In the military one's success is measured in three ways when not actually in combat, in which case it is measured  by surviving, or seeing your unit members survive, or closing on the enemy with fire and movement and taking your objective (or holding it).  In other words, winning battles and wars.  But through the course of a war or a career awards and medals for accomplishment  gallantry and the like are nicely punctuated with the occasional promotion.  The Army that does not have cash bonuses like the civilian sector, therefore promotions (okay, there are longevity steps) are the only tangible  means of remuneration...the gift that keeps on giving. And they do stoke the ego...

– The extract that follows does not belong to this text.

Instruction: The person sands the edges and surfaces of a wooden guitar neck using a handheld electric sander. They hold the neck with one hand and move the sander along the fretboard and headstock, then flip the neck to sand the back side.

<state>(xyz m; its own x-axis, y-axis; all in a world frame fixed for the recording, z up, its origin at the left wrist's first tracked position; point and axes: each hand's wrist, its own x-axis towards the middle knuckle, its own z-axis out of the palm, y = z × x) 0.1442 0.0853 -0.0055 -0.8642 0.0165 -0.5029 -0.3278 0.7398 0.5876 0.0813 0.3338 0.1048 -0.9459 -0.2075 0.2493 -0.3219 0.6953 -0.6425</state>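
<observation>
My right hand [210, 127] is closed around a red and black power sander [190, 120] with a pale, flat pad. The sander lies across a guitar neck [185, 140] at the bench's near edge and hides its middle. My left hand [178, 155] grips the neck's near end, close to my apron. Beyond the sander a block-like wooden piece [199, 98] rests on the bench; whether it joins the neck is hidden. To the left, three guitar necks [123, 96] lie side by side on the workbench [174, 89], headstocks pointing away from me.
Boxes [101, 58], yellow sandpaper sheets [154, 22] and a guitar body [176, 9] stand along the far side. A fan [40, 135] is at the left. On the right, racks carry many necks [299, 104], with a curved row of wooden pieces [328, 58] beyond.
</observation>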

Many in the service of their country will publicly disdain the need for such recognition but for the most part such sentiments are pure balderdash.  Almost everyone likes recognition and in the military, short of awards for gallantry - promotions are it.  During the period of the Yankee Doodle Spies, the promotion of officers was a big thing.

Silas Dean
And just like their British counterparts, the American officer corps was intensely political. Congress made promotions and commands at the highest level. Officers lobbied congressional representatives in their quest for advancement. The American agents in France, Silas Dean and Benjamin Franklin, even solicited rank and command for foreign officers and civilians. John Adams, disgusted with this military politicking, wrote that he  “wearied to Death with the Wrangles between military officers, high and low. They Quarrell like Cats and Dogs. They worry one another like Mastiffs Scrambling for Rank and Pay like Apes for Nuts.”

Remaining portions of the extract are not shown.